As recommended [22], this finding triggered prompt control measures by the SES/PE to halt further cholera outbreaks in the infected area. The measures included health education, drinking water treatment (the population was instructed to filter and treat drinking water with sodium hypochlorite, and to cook food thoroughly), and a compulsory search for V. cholerae in the environment and in cases of acute diarrhea. Thirty V. cholerae strains were further isolated by culture. They were classified as O1 by a slide agglutination test and were positive for the rfbN gene characterizing the O1 serogroup, but none harbored the pathogenic genes evaluated by PCR.

These results, together with the presence of nontoxigenic isolates in the same environment, are problematic because phage can infect V. cholerae O1 nontoxigenic isolates by the same way it infects other serogroups [5].

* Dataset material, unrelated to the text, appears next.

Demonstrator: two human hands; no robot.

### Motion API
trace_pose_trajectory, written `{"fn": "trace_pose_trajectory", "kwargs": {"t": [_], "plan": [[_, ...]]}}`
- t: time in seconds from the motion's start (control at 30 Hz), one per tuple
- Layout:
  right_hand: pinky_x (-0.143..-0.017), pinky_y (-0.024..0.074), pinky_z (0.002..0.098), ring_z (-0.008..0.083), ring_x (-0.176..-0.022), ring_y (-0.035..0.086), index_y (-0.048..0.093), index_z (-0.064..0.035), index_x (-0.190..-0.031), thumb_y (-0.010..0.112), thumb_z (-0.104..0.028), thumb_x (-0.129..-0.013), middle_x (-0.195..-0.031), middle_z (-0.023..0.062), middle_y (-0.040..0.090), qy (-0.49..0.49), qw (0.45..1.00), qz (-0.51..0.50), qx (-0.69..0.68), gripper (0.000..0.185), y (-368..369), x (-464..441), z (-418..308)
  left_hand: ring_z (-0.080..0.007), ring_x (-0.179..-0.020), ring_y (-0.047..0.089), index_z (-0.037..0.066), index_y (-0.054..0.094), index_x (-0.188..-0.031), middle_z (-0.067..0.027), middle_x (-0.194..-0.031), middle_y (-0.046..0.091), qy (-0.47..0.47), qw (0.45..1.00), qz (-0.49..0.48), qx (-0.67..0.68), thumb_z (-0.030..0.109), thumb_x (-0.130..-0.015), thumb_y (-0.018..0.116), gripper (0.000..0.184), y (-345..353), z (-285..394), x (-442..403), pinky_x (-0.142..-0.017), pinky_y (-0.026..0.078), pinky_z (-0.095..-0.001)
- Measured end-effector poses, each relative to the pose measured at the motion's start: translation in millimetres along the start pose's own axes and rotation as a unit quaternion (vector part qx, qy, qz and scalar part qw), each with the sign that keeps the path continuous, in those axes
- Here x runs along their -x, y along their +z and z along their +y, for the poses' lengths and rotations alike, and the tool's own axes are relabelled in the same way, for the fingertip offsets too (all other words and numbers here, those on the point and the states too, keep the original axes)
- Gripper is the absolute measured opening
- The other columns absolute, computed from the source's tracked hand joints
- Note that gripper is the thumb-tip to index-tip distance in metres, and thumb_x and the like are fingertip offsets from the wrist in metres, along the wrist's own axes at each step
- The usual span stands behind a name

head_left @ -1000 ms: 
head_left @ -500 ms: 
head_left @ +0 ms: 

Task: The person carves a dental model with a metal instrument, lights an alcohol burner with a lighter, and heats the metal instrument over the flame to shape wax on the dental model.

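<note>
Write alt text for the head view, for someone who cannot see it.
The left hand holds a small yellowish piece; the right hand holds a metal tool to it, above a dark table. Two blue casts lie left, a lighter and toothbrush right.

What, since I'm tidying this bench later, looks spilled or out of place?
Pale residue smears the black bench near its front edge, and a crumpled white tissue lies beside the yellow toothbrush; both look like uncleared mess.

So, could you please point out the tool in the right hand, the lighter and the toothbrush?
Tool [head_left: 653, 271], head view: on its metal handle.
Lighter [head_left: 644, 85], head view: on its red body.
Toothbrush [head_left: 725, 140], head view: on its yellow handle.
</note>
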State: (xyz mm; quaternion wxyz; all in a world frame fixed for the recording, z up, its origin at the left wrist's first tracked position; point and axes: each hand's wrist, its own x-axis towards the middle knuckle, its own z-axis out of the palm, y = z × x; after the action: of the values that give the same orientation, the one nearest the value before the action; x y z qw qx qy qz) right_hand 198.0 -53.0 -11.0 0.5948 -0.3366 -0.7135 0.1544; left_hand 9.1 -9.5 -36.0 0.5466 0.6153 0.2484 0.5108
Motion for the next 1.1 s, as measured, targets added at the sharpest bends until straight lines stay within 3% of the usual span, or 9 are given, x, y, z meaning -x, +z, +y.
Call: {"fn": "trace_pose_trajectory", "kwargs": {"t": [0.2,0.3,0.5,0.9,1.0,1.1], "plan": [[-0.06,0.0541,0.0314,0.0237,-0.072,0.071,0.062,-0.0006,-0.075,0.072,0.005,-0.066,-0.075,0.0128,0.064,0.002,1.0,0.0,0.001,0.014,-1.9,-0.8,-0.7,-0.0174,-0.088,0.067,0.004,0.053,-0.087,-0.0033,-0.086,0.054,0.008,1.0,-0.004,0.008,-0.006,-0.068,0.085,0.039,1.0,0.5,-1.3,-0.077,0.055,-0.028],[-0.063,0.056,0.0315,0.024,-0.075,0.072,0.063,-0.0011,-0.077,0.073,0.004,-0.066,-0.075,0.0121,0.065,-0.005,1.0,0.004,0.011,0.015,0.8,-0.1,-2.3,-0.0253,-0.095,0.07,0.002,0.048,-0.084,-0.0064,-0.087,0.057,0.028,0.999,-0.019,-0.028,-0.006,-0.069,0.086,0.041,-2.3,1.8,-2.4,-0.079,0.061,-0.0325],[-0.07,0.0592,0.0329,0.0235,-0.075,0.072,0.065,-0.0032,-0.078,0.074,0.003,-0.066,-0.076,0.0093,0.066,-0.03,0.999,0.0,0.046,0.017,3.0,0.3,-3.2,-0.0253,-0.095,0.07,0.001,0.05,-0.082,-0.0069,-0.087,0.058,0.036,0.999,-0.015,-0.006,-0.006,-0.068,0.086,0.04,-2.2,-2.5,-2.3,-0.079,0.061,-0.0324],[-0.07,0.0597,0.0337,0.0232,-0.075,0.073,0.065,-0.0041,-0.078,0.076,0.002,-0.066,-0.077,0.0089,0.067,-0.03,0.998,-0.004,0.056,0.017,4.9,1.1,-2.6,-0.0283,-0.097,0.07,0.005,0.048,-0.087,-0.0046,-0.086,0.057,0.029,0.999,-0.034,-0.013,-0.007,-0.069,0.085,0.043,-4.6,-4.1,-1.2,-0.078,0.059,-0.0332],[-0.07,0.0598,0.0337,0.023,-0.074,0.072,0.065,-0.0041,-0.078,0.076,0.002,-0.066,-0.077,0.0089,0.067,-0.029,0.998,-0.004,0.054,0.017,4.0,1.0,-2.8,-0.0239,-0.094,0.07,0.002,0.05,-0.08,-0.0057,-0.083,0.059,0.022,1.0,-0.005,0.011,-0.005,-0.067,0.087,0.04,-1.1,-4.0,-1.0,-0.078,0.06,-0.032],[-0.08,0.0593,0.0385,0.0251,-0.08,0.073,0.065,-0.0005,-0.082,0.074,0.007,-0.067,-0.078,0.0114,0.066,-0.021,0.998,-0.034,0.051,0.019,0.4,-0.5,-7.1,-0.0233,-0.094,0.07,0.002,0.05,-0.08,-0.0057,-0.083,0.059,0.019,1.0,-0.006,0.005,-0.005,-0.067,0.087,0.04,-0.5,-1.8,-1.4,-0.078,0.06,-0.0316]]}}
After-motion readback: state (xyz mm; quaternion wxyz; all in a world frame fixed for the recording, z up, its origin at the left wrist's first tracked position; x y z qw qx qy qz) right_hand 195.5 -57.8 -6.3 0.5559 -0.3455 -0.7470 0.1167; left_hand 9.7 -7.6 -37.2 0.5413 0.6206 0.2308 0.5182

The close similarity among the isolates from the 2012, 2005, and 2004 events reveals the permanence of endemic V. cholerae O1 in the region. The slight divergences in their PFGE profiles are likely due to accumulated mutations resulting from the adaptive process of the bacteria to environmental and seasonal conditions. As anticipated, the Vc479-1 isolate from a diarrheic patient, although originated from the same place and time period as the cluster A samples, was genetically distinct (≥ differences 7) from the latter as it was revealed to be a non-O1 serogroup isolate. One O1 human 2004 isolate (Vc461/04) and the reference O1 strain (Vc569B) displayed unique pulsotypes and were isolated as singletons, most likely due to their specific toxigenic contents and different geographic origins.

In our study, isolates from different hydrographic basins displayed a clonal profile, possibly due to the presence of cyanobacteria, which are widespread in the region (PE State Department of Health, oral communication). According to Reidl and Klose [23], there is a direct relationship between cholera and algal blooms. It is likely that cyanobacteria are a contributing factor in the permanence of V. cholerae O1 in the aquatic environment, which depends on fecal contamination and/or environmental bacterial carriers [24].

In this paper, we report a sudden increase in V. cholerae O1 isolation in PE hydrographic basins from May to June 2012. The detection by MSTNPCR of four rfbN (serogroup O1)-positive culture-negative water samples, of which two were ctxA (cholera toxin) positive, suggests the presence of toxigenic V. cholerae strains and/or free phage in the environment. It is likely that phage infects toxigenic and nontoxigenic environmental strains by the same horizontal gene transfer mechanism by which it infects other serogroups. A genetic relationship was identified among V. cholerae O1 isolates. These findings indicate the possible emergence of pathogenic strains and the need for permanent monitoring of bacteria in the environment to avoid cholera outbreaks.

Conflict of Interests

The authors have no conflict of interests regarding this paper.